HighMark has beaten its international bogey by three percentage points per year, on average, over the past five years. Hill estimates that three-fourths of outracing the index stems from country selection, one-fourth from stock picking. Two of the numerical inputs he particularly favors are price-to-book and price-to-sales ratios. Currently, his computer advises him that Europe and Brazil are relatively attractive markets.
Mark Coffelt utilizes an eclectic combination of quantitative and qualitative methods in running Texas Capital Value Growth (TCVGX). The computer points him in the direction of "sweet spots in the market," such as large-company value stocks or international shares (the current advice). The computer ranks securities in the different sectors.
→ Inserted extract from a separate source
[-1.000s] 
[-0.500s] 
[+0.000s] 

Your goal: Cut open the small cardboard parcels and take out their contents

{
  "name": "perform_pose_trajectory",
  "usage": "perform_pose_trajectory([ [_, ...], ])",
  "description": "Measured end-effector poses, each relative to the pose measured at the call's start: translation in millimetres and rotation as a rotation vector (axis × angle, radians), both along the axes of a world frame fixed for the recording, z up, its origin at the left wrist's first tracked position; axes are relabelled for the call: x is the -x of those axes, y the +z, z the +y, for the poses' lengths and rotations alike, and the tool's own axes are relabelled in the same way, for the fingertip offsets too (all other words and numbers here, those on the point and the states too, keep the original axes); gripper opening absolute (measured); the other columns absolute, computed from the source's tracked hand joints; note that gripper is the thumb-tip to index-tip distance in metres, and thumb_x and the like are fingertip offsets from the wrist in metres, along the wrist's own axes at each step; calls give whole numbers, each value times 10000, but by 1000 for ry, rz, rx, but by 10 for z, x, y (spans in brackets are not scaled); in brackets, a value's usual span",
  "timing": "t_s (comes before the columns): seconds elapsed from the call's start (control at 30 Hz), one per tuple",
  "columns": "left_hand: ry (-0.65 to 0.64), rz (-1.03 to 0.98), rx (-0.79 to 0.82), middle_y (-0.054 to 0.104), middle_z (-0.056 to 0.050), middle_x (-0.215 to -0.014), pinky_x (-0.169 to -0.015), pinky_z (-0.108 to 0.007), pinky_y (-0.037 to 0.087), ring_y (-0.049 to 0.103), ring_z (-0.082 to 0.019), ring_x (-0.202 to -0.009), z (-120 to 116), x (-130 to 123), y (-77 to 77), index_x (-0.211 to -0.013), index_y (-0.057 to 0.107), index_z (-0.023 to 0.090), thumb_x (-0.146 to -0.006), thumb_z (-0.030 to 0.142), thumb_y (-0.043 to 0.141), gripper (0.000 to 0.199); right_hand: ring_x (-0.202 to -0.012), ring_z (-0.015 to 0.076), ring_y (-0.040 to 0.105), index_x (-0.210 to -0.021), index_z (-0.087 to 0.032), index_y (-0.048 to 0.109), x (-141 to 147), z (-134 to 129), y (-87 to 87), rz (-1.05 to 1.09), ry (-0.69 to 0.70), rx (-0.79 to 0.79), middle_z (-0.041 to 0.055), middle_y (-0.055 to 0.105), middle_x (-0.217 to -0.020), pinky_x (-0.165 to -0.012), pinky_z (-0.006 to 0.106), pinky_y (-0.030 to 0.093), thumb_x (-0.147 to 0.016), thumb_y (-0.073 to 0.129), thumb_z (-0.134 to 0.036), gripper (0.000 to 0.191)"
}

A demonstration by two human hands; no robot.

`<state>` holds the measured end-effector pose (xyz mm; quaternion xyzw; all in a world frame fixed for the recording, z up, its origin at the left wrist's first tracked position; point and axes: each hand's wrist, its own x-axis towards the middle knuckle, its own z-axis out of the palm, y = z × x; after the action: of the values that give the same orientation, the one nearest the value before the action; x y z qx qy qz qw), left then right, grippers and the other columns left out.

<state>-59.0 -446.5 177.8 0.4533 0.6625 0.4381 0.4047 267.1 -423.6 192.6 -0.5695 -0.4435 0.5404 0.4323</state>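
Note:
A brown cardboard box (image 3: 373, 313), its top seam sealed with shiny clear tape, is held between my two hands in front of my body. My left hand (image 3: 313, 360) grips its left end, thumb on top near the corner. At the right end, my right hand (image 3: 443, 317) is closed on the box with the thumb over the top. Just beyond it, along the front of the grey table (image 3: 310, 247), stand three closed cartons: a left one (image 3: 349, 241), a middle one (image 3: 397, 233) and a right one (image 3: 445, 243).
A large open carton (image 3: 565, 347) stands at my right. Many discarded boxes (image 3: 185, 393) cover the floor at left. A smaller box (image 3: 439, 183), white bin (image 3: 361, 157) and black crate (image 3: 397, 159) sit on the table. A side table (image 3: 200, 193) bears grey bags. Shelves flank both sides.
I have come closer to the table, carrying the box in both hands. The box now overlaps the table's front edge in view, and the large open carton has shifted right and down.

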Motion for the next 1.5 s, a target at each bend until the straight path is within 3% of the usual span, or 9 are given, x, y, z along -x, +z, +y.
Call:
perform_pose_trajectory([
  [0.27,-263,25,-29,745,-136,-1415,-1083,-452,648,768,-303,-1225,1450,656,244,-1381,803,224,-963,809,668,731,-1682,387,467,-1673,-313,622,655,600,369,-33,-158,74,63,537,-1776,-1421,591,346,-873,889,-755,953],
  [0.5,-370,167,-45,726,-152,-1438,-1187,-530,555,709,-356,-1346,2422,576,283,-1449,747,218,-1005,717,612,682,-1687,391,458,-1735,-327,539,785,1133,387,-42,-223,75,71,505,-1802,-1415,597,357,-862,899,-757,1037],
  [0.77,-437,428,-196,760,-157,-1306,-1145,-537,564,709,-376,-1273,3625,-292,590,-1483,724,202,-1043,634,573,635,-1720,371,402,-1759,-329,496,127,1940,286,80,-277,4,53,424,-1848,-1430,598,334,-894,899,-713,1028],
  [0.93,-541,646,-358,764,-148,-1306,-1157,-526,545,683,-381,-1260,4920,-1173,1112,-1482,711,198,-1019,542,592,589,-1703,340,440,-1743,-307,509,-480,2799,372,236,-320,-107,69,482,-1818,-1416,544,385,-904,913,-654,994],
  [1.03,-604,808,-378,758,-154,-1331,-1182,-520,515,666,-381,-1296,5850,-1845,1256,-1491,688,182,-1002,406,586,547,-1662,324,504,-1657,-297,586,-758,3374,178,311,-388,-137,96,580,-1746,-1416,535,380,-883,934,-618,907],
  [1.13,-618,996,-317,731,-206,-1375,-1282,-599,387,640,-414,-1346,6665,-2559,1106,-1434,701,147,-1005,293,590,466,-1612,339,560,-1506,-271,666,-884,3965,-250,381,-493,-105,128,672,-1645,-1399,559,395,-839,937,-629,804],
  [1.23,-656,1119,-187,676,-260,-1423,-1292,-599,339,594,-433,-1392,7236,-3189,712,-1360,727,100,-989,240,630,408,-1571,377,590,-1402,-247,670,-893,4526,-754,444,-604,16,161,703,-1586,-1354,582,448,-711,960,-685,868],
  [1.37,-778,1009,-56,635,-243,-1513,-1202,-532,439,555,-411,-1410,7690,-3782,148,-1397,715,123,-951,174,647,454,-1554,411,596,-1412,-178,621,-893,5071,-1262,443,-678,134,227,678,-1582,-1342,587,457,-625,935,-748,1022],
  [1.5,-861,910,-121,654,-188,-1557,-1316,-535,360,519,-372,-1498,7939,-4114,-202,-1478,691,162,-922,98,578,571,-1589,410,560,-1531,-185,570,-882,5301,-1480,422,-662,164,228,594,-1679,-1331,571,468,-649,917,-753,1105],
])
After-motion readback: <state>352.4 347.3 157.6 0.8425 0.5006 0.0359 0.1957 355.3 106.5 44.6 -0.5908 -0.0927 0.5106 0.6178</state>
Then Coffelt puts on his qualitative hat and decides if these are actually smart buys. He figures that the overall process is 80% quant, 20% qualitative. Sometimes he differs with the computer's conclusion. For instance, real estate investment trusts score well, but when he studied the sector he couldn't find any REITs that appeared undervalued to him.
This fund is hard to categorize because it invests in stocks of all sizes at home and abroad -- and Coffelt himself expresses nothing but disdain for style-box investing. But over the past five years, his fund has returned 16% annualized, an average of seven points per year better than the SP index.
Give those computers a Christmas bonus.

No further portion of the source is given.